Écrit par : Yogi | 28/07/2011

Yogi
Ok je vois mieux. Il n'en reste pas moins que justement, ce sont ces réactions là, qu'elles soient réflexes ou non, qui peuvent, aux yeux des autres, constituer nos "monstres". Et c'est bien ça ici qui m'intéresse. Peu importe qu'on soit "un gars bien" dans le fond, ça n'y change rien. Comprenez-moi, il ne s'agit pas de condamner, mais de prendre le recul qui nous fait comprendre que ces comportements là, potentiellement, sont nos monstres à nous. Et c'est ce recul je crois qui est nécessaire. C'est ce court moment d'égarement, de dérive, qui m'intéresse. Pour être très honnête avec vous, je crois qu'il est d'ailleurs plus grave et profond qu'on ne le dit souvent...

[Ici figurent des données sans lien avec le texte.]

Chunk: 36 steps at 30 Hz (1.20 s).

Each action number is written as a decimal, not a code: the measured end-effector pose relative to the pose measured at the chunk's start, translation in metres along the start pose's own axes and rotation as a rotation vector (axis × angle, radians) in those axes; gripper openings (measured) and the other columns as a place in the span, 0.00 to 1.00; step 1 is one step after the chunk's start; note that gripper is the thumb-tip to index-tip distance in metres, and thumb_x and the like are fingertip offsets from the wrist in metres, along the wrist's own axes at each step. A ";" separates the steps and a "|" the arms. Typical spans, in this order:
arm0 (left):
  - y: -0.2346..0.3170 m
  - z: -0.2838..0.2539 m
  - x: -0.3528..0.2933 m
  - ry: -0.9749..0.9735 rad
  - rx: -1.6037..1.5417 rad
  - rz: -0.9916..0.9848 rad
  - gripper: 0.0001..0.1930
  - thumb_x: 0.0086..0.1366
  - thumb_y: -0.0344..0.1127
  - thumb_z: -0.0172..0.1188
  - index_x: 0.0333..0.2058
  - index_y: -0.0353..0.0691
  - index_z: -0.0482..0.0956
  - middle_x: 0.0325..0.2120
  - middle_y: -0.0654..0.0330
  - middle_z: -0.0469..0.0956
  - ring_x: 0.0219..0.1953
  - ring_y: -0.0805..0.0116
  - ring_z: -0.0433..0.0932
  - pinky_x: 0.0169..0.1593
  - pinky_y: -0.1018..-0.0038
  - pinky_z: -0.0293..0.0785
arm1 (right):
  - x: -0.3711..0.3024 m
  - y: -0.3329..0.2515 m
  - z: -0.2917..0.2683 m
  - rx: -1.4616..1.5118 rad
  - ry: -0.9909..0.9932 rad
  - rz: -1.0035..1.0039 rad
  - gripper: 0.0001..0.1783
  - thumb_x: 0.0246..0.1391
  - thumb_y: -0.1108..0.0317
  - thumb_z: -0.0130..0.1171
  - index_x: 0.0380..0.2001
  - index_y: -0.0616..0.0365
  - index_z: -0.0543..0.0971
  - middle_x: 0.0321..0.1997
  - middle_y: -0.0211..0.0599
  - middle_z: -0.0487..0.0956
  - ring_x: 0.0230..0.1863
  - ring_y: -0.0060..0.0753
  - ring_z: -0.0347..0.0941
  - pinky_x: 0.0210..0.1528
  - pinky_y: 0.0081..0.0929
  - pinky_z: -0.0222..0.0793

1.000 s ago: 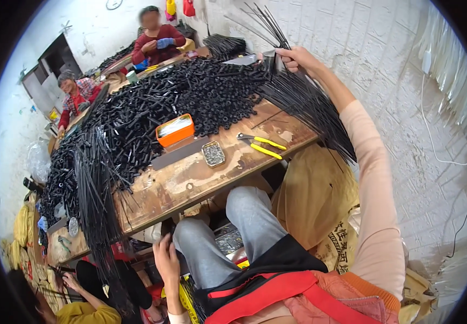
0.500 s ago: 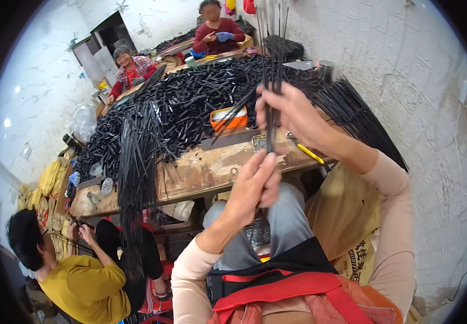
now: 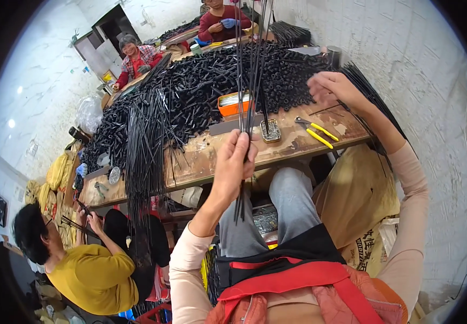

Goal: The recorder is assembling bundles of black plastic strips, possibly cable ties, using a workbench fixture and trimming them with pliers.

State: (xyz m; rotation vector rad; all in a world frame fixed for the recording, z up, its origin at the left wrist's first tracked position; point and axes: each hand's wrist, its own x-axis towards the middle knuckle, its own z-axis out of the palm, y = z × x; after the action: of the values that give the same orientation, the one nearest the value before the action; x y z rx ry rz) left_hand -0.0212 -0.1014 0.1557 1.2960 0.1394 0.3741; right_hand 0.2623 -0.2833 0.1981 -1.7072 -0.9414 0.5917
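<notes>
My left hand (image 3: pixel 235 162) is closed round a bundle of long thin black rods (image 3: pixel 252 75), which stand up above my fist with their lower ends hanging over my lap. Off to the right, my right hand (image 3: pixel 333 89) is apart from the bundle, its fingers loosely bent, a little blurred, with nothing visible in them. Below it lie yellow-handled pliers (image 3: pixel 320 139) on the wooden table (image 3: pixel 201 166). Just beyond my left hand sits a small tin (image 3: pixel 271 131) of tiny metal bits.
A large heap of short black tubes (image 3: pixel 190 102) covers the far table, with an orange box (image 3: pixel 233 109) in front. More black rods hang over the edge (image 3: pixel 144 146) on the left and lean at the right wall. A person in yellow (image 3: pixel 90 278) works at left; two others sit beyond.
My right hand has let go of the rod bundle and moved right. My left hand has shifted left and slightly up with the bundle. The tin and pliers now show fully.
</notes>
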 end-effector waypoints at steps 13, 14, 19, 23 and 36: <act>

Écrit par : pikipoki | 28/07/2011

Bonjour,

Ce n'est pas tout à fait dans le sujet mais ce que vous avez écrit, "Il me semble que c'est en grande partie là que le travail se trouve aujourd'hui pour ces personnes : reconstruire l'idée que les règles existent toujours, que la très grande majorité des gens qui les entourent ne peut pas commettre pareil folie, qu'ils sont en sécurité.", m'a tellement touchée que j'écris ce commentaire.

Ça m'a touchée dans le sens où c'est exactement le problème que j'ai eut après ma crise de délire paranoïaque. Mon monstre à moi je l'ai vue, il est sortie de moi, c'est encore pire qu'un monstre extérieur à soi. Et j'ai eut le problème que vous écrivez ainsi si simplement mais que j'ai eut tant de mal à définir : se reconstruire, remettre des barrières là où la folie avait tout balayé, des barrières solides auxquels on peut avoir confiance, alors que tout le monde autour de vous s'en méfie, me ressentir enfin en sécurité. Le travail est loin d'être terminé.

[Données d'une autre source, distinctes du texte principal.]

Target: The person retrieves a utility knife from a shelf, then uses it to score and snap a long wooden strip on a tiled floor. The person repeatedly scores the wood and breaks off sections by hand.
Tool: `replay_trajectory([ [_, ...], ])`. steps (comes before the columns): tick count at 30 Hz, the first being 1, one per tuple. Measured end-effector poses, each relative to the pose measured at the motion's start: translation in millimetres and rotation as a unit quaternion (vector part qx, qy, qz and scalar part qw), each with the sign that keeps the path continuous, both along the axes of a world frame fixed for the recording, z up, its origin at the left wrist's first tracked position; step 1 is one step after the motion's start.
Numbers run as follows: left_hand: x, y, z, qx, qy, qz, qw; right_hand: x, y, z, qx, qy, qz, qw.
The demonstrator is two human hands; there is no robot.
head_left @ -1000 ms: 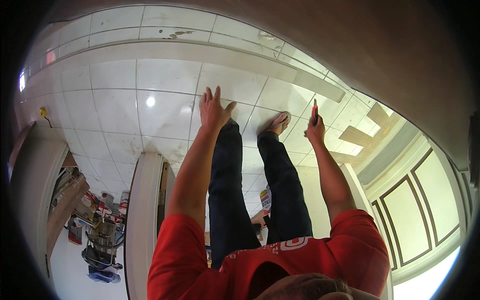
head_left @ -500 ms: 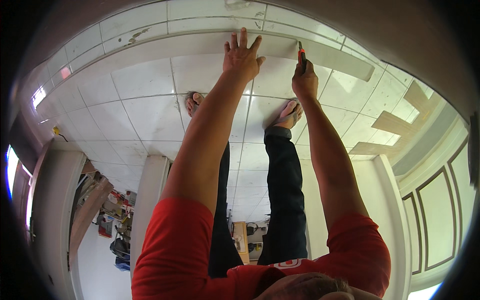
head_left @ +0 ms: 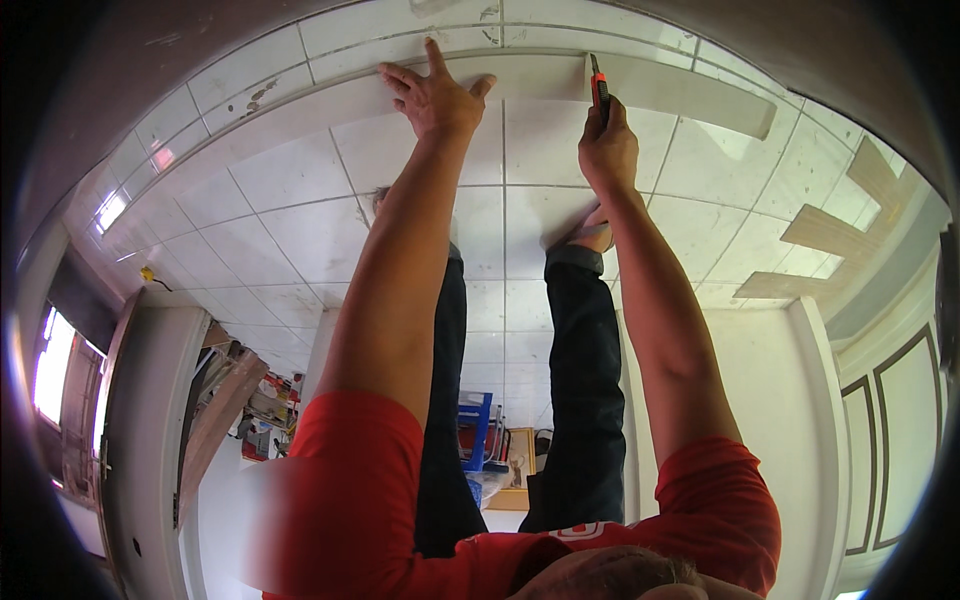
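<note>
A long pale strip (head_left: 540,78) lies across the tiled floor in front of my feet, curving with the lens. My left hand (head_left: 438,100) presses on it with fingers spread. Farther right, my right hand (head_left: 608,150) is wrapped round a red and black utility knife (head_left: 600,90), whose blade points away from me. The blade tip is at the strip's far edge. A faint line crosses the strip just beside the blade; I cannot tell how deep it goes. The strip's squared right end (head_left: 768,120) lies beyond the knife.
Brown flat pieces with cut-out notches (head_left: 830,232) lie on the tiles at the right. A small yellow item (head_left: 150,275) is on the floor at the left. A pale panelled door (head_left: 900,440) stands at the right. Behind my legs is a blue plastic stool or rack (head_left: 478,430).
My left hand has shifted left along the strip, its fingers spread differently. My right hand still grips the knife near the strip's far edge. The whole view has tilted slightly.
</note>
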State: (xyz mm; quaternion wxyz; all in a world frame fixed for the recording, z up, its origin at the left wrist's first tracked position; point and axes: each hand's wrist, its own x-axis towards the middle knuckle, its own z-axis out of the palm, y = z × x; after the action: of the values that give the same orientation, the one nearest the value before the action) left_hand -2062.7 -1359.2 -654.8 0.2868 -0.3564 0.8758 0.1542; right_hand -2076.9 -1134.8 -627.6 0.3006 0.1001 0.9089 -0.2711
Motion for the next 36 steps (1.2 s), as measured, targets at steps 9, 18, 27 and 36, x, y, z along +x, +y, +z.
replay_trajectory([
  [9, 2.4, -4.8, -10.5, 0.019, 0.022, 0.116, 0.993, 6.5, -2.3, -5.1, 0.001, 0.001, 0.005, 1.0],
  [18, -4.0, 0.1, -5.2, 0.031, 0.004, 0.138, 0.99, 3.5, -7.7, -6.7, 0.064, -0.014, 0.047, 0.997],
  [27, -2.9, 1.5, -8.3, 0.029, 0.015, 0.123, 0.992, -2.7, -11.4, 6.9, 0.082, -0.069, 0.05, 0.993],
  [36, -2.3, -2.2, -10.2, 0.026, 0.003, 0.113, 0.993, 32.2, -7.8, 26.5, 0.087, -0.117, 0.03, 0.989],
])
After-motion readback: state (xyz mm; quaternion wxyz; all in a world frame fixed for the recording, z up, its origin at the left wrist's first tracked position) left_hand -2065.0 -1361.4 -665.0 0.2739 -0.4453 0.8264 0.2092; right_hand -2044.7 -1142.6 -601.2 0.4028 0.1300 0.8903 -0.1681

C'est peut être pour ça que depuis j'ai peur de tout. Peur de sortir seule au delà de ma petite ville, peur de conduire ma voiture, peur des gens, peur d'agir. Je retrouve tout doucement confiance en moi mais je crois que je n'arriverai plus jamais à être celle d'avant.

Merci pour vos mots.

Écrit par : Leto | 29/07/2011

Leto,
Merci pour votre commentaire. Content d'avoir pu vous aider à mettre quelques mots sur ce que vous avez vécu ( vivez encore ?). Souvent, cette phase, dire clairement ce qui se passe, ce qu'on ressent, est un moment clé dans une reconstruction. J'ai parcouru un peu votre blog ce matin, je trouve votre témoignage intéressant. Je me suis fait une petite remarque en arrivant sur votre site : "et si elle enlevait le mot "folle" dans son titre ?"
Bon courage pour la suite, on dirait que le plus compliqué est dérrière vous, bravo pour ça !

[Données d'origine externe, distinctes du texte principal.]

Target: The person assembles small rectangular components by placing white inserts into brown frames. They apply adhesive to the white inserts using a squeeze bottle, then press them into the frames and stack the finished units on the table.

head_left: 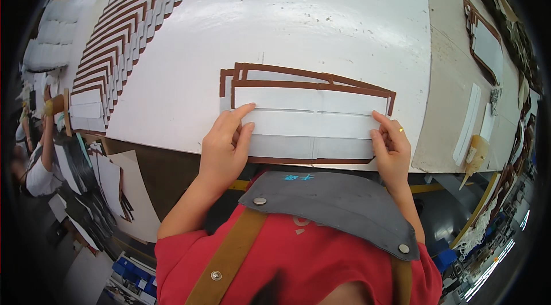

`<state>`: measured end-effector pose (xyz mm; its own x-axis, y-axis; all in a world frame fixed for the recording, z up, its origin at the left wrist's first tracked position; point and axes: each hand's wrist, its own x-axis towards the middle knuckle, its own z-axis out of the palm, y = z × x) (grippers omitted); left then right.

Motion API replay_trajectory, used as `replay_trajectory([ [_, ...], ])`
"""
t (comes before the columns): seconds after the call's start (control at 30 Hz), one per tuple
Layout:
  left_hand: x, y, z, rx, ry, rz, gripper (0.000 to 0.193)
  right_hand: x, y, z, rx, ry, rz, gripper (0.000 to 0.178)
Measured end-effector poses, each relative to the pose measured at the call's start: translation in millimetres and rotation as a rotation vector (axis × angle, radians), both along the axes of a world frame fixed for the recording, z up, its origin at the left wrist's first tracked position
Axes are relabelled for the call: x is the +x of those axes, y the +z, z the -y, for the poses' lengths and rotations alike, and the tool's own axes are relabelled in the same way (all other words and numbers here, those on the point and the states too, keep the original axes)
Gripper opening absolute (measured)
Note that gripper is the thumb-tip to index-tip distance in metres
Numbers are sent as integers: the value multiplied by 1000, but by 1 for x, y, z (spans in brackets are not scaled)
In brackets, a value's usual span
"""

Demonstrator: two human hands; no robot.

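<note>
White card (313,124) with brown borders lies at the near edge of the counter (298,18), on a small pile of like cards fanned toward the far side. From the head view, the left hand (225,144) presses its outstretched fingers flat on the card's left end, forefinger pointing along a fold line; it pins rather than grips. The right hand (391,147), a ring on one finger, rests its fingertips on the card's right end in the same flat, unclenched way. Both hands sit just above the person's grey apron bib (338,204) and red shirt.

Along the counter's far left edge runs a long overlapped row of cards (129,29), brown edges showing like steps. Past the counter's right edge lies a tan board (445,98) with white strips (468,124) on it, and a glue bottle (475,155) tilts near its near corner. At the far left, another person sits by more stacked cards.
</note>
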<state>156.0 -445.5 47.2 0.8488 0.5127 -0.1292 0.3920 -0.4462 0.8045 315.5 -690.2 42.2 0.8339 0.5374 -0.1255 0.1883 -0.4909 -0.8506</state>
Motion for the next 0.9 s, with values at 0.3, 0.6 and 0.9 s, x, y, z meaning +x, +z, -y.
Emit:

Écrit par : pikipoki | 29/07/2011

Je pense qu'il y a deux raisons fondamentales pour qu'un jeune homme arrive à ce point-là. La 1e: l'abandon de son père qui ne veut plus rien savoir de lui depuis plusieurs années. La 2e: la sensation d'impuissance de petites gens comme ce tueur face à la montée de la menace islamiste et surtout la non-réaction des autorités. Face à cet inertie, un être fragile comme lui peut en venir à penser "puisque personne ne s'en occupe, moi je vais prendre les choses en mains". Je pense surtout que les politiciens devraient prendre très très au sérieux ce genre de tragédie, car à mes yeux, ce sont eux les principaux détonnateurs, et donc, les principaux coupables.

Écrit par : Neuch | 26/08/2011

Neuch,
Je ne vous suis absolument pas, et pense d'ailleurs que votre commentaire avait d'autres visées que celle de faire avancer sincèrement le débat. Sur l'abandon de son père, pourquoi pas, j'y reviendrai dans un prochain billet. Sur la responsabilité des politiques, vous êtes vraiment dans le grand n'importe quoi. Alors comme ça, la "menace islamiste" (aaaah vous avez bien retenu la leçon des extrémistes vous, c'est bien) ferait à ce point peur qu'elle pourrait pousser quelqu'un à commettre un massacre ? Concrètement, vous vous rendez un peu compte de ce que c'est, un massacre ? Je ne poursuis pas ma réponse, votre "raisonnement" étant parfaitement irrationnel et infondé.
J'ai dévidemment supprimé le lien commercial que vous aviez mis. Je ne maintiens votre commentaire qu'à cause de votre premier point.